#### About this exercise
Your response should be the complete data, transcribed exactly.

* * *

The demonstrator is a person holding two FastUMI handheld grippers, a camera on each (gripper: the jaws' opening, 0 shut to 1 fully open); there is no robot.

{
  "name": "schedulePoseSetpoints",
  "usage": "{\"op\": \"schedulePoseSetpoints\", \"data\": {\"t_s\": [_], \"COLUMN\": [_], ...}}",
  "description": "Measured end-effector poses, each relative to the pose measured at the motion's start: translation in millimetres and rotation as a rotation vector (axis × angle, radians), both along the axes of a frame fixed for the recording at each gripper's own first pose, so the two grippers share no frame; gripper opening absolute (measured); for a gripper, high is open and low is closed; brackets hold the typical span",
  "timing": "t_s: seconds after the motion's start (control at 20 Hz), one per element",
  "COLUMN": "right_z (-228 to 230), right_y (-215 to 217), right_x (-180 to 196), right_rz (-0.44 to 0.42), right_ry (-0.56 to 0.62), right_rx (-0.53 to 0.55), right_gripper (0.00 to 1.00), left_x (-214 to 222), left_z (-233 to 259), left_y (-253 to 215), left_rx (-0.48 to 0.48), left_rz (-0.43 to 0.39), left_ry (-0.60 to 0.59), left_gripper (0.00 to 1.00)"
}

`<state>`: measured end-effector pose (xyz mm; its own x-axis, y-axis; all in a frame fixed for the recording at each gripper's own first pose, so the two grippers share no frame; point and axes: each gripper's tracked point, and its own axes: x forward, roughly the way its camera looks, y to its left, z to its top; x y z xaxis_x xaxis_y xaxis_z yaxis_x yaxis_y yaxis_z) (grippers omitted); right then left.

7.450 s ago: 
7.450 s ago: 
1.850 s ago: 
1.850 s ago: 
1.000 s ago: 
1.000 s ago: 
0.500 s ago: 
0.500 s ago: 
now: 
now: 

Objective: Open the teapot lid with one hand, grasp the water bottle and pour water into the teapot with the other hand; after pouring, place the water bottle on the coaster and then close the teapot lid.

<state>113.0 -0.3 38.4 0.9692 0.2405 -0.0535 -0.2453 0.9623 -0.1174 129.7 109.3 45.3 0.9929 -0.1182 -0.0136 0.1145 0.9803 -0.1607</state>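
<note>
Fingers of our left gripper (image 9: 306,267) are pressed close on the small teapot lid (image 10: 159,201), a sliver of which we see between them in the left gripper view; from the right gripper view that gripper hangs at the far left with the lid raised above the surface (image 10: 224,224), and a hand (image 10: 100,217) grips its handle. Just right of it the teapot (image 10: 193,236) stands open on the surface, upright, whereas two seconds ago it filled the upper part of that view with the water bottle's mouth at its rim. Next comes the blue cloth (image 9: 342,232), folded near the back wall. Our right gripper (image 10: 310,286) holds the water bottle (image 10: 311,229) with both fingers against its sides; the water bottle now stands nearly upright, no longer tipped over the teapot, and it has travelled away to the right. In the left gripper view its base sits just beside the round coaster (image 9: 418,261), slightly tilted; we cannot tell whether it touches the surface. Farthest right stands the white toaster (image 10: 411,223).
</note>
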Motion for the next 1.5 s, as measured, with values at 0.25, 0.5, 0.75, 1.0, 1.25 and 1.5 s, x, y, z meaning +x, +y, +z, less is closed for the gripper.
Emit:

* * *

#### Result of the task
The demonstrator is a person holding two FastUMI handheld grippers, a camera on each (gripper: the jaws' opening, 0 shut to 1 fully open); there is no robot.

{
  "name": "schedulePoseSetpoints",
  "usage": "{\"op\": \"schedulePoseSetpoints\", \"data\": {\"t_s\": [_], \"COLUMN\": [_], ...}}",
  "description": "Measured end-effector poses, each relative to the pose measured at the motion's start: translation in millimetres and rotation as a rotation vector (axis × angle, radians), both along the axes of a frame fixed for the recording at each gripper's own first pose, so the two grippers share no frame; gripper opening absolute (measured); for a gripper, high is open and low is closed; brackets hold the typical span",
  "timing": "t_s: seconds after the motion's start (control at 20 Hz), one per element",
  "COLUMN": "right_z (-228 to 230), right_y (-215 to 217), right_x (-180 to 196), right_rz (-0.44 to 0.42), right_ry (-0.56 to 0.62), right_rx (-0.53 to 0.55), right_gripper (0.00 to 1.00), left_x (-214 to 222), left_z (-233 to 259), left_y (-253 to 215), left_rx (-0.48 to 0.48), left_rz (-0.43 to 0.39), left_ry (-0.60 to 0.59), left_gripper (0.00 to 1.00)"
}

`<state>`: measured end-effector pose (xyz mm; its own x-axis, y-axis; all in a frame fixed for the recording at each gripper's own first pose, so the two grippers share no frame; point and axes: each gripper's tracked point, and its own axes: x forward, roughly the way its camera looks, y to its left, z to its top; x y z xaxis_x xaxis_y xaxis_z yaxis_x yaxis_y yaxis_z) (grippers omitted); right then left.

7.450 s ago: 
7.450 s ago: 
1.850 s ago: 
1.850 s ago: 
1.000 s ago: 
1.000 s ago: 
0.500 s ago: 
0.500 s ago: 
now: 
now: 

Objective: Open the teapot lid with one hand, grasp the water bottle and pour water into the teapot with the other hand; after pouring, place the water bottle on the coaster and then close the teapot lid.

<state>113.0 -0.3 38.4 0.9692 0.2405 -0.0535 -0.2453 0.9623 -0.1174 129.7 109.3 45.3 0.9929 -0.1182 -0.0136 0.1145 0.9803 -0.1607</state>
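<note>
Fingers of our left gripper (image 9: 306,267) are pressed close on the small teapot lid (image 10: 159,201), a sliver of which we see between them in the left gripper view; from the right gripper view that gripper hangs at the far left with the lid raised above the surface (image 10: 224,224), and a hand (image 10: 100,217) grips its handle. Just right of it the teapot (image 10: 193,236) stands open on the surface, upright, whereas two seconds ago it filled the upper part of that view with the water bottle's mouth at its rim. Next comes the blue cloth (image 9: 342,232), folded near the back wall. Our right gripper (image 10: 310,286) holds the water bottle (image 10: 311,229) with both fingers against its sides; the water bottle now stands nearly upright, no longer tipped over the teapot, and it has travelled away to the right. In the left gripper view its base sits just beside the round coaster (image 9: 418,261), slightly tilted; we cannot tell whether it touches the surface. Farthest right stands the white toaster (image 10: 411,223).
</note>
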Motion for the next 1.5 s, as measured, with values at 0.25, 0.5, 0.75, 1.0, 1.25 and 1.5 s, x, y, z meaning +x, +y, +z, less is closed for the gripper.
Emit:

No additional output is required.